Brazilian miner Vale is to slow and limit the development of its flagship iron ore project, in the latest sign of the industry putting profits ahead of volume and market share.

Peter Poppinga, head of Vale’s iron ore business, said the market had not understood its plans for the ramp-up of S11D, the industry’s biggest new venture, in the Amazonian state of Pará.

“One thing the market is not getting right is how Vale wants to go about ramping up S11D,” he said. “We decided for a phased approach where we will ramp up S11D not in two years but in four years.”

While S11D was seen as a 90m tonnes per year project, the capacity of Vale’s infrastructure in northern Brazil meant it would only add another 75mt of the steelmaking ingredient to a market that has suffered a glut of supply.

“We are not [in] the pure volume game. We think the right approach … is to maximise our margins,” said Mr Poppinga in an interview in London. The first commercial ore from S11D is due to be shipped in January.

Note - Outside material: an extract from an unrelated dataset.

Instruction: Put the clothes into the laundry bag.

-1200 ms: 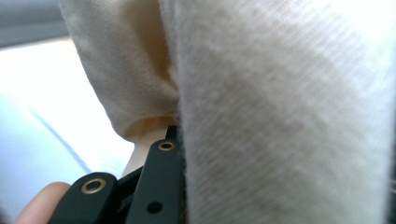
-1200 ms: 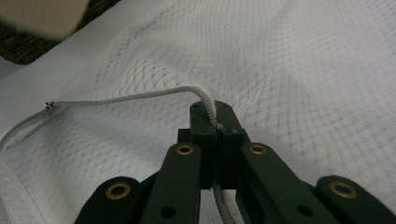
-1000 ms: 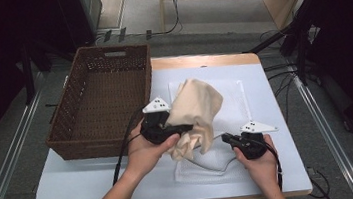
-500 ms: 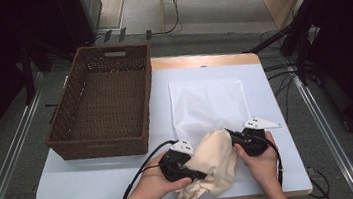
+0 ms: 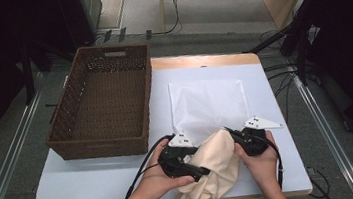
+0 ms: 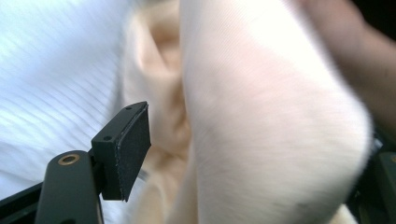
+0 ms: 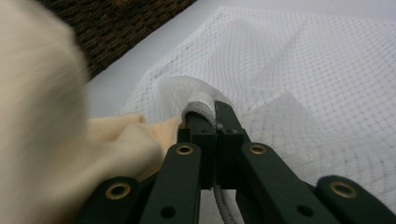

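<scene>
Cream cloth [image 5: 217, 168] between open left hand-held gripper [image 5: 200, 171] jaws.

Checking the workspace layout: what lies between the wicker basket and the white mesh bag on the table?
Nothing: in the high view, only bare white table separates the wicker basket from the white mesh bag.
</scene>
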A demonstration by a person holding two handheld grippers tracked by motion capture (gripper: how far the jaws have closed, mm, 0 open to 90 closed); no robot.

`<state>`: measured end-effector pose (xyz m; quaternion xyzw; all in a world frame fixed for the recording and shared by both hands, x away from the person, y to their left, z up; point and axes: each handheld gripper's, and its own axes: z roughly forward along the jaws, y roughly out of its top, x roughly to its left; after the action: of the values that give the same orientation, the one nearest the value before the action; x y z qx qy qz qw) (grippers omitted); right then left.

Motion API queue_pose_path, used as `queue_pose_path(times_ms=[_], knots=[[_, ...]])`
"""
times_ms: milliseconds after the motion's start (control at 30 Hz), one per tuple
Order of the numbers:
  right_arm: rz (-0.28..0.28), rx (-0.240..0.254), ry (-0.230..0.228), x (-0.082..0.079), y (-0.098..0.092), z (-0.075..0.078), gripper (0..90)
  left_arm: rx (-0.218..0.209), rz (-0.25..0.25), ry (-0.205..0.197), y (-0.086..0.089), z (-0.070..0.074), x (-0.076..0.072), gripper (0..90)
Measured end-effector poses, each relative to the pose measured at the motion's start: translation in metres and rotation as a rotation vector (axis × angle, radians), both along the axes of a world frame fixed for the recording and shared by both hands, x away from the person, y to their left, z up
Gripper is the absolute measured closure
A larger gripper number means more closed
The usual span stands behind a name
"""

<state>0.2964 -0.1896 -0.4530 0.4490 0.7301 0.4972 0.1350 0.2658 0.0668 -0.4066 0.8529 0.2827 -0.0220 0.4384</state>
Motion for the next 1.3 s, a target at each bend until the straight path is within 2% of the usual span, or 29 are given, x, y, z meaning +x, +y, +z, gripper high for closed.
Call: queue_pose_path(times_ms=[33,100,167,200,267,333,367,467,567,700,800,867,933,967,1000,1033,1067,1100,1133,1167,1233,1300], knots=[[-0.001,-0.001,0.000,0.000,0.001,0.000,89.6,-0.028,0.012,-0.008,0.000,0.004,0.001,26.9],[0.000,-0.002,-0.007,0.000,0.003,0.001,89.6,-0.061,0.000,0.006,-0.007,0.006,0.003,42.2],[0.005,-0.003,-0.001,-0.001,0.005,0.001,89.7,-0.033,-0.029,0.008,-0.019,0.003,0.002,48.5],[0.006,-0.003,0.000,-0.002,0.006,0.002,89.7,-0.004,-0.046,0.020,-0.026,0.000,0.001,55.2],[0.011,0.002,-0.004,-0.002,0.006,0.002,89.7,0.042,-0.080,0.078,-0.036,-0.009,0.002,66.3],[0.012,0.012,-0.009,-0.004,0.007,0.004,89.7,0.066,-0.126,0.202,-0.047,-0.028,0.008,76.4],[0.012,0.023,-0.010,-0.005,0.007,0.005,89.7,0.060,-0.128,0.257,-0.050,-0.035,0.011,79.0],[0.027,0.047,-0.041,-0.008,0.007,0.012,89.7,0.022,-0.093,0.322,-0.052,-0.044,0.017,81.8],[0.053,0.056,-0.075,-0.015,0.011,0.023,89.7,-0.006,-0.047,0.334,-0.048,-0.038,0.020,82.6],[0.057,0.075,-0.132,-0.024,0.012,0.038,89.7,-0.080,0.060,0.312,-0.031,-0.021,0.026,83.1],[0.062,0.087,-0.162,-0.029,0.011,0.047,89.8,-0.184,0.200,0.241,-0.014,-0.007,0.030,83.2],[0.063,0.092,-0.176,-0.032,0.010,0.050,89.8,-0.233,0.286,0.201,-0.007,-0.005,0.030,83.2],[0.060,0.076,-0.177,-0.032,0.010,0.050,89.7,-0.191,0.342,0.135,-0.010,-0.010,0.028,82.7],[0.057,0.062,-0.167,-0.031,0.011,0.048,89.8,-0.152,0.341,0.138,-0.015,-0.016,0.028,81.5],[0.046,0.054,-0.148,-0.029,0.010,0.040,89.7,-0.118,0.321,0.159,-0.019,-0.022,0.031,69.4],[0.046,0.054,-0.148,-0.029,0.010,0.040,89.7,-0.067,0.281,0.211,-0.024,-0.031,0.035,69.4],[0.041,0.054,-0.133,-0.026,0.009,0.036,89.7,-0.028,0.233,0.249,-0.029,-0.039,0.036,59.3],[0.030,0.048,-0.117,-0.024,0.008,0.030,89.7,-0.012,0.220,0.236,-0.031,-0.041,0.035,49.6],[0.026,0.046,-0.105,-0.023,0.007,0.028,89.7,0.014,0.223,0.208,-0.033,-0.042,0.032,42.3],[0.023,0.050,-0.100,-0.022,0.006,0.025,89.8,0.025,0.220,0.205,-0.035,-0.042,0.031,35.0],[0.023,0.052,-0.093,-0.022,0.006,0.024,89.7,0.035,0.181,0.232,-0.041,-0.044,0.032,26.5],[0.031,0.049,-0.091,-0.022,0.009,0.023,89.7,0.059,0.157,0.249,-0.047,-0.047,0.033,27.8]])
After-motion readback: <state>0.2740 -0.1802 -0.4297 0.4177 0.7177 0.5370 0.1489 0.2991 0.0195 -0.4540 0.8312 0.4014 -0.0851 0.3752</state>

During the so-called commodity supercycle, mining companies ploughed billions of dollars into new iron ore projects as China’s rapid urbanisation saw it suck in ever increasing amounts of the raw material.

But much of the new supply only came online as China’s growth started to slow, hitting prices that — at roughly $55 a tonne — are down some 70 per cent from their 2011 highs.

While most of the large suppliers including BHP Billiton and Rio Tinto still have plans to increase production, they are prioritising returns and profitability over volume. As a result analysts are forecasting a slightly oversupplied seaborne iron ore market next year.

Once its expansion plans are complete, Vale would have capacity to produce 450mt of iron ore annually. “But it doesn’t mean that we are going to use it,” said Mr Poppinga, who forecast that iron ore will trade at $50-$60 a tonne next year.

“It will be with a mature eye on the market and we will always have a focus on the maximisation of our margins,” he said.

Vale, based in Rio de Janeiro, is seeking to cut its net debt by at least $10bn by the end of next year by disposing of non-core businesses and other initiatives.


Additional tonnage provided by S11D

As well as the downturn in commodity prices, it has been dealing with the fallout from one of its worst mine accidents. The company and BHP Billiton were partners in the Samarco iron ore venture in Brazil where 19 people died when a dam collapsed last November.

While initially the companies hoped they might be able to resume production at Samarco this year, those hopes have been dashed by the complexity of obtaining permission for a restart. “Optimistically, we are looking at mid-2017; realistically, we are looking at something in the second half of 2017,” Mr Poppinga said.

We are not [in] the pure volume game. We think the right approach … is to maximise our margins

The companies still face potential legal action in Brazil relating to the dam collapse, which a technical report last month said was due to design and drainage problems.

Mr Poppinga said Vale was still interested in a venture with another iron ore miner, Australia’s Fortescue Metals Group, to combine some of their output for sale.

A project to blend Vale and FMG ore could produce a mix more suitable for some customers, allowing them to share gains from a premium price for the blend. “We have tested everything … [but] on the commercial side it is taking longer than we expected,” Mr Poppinga said.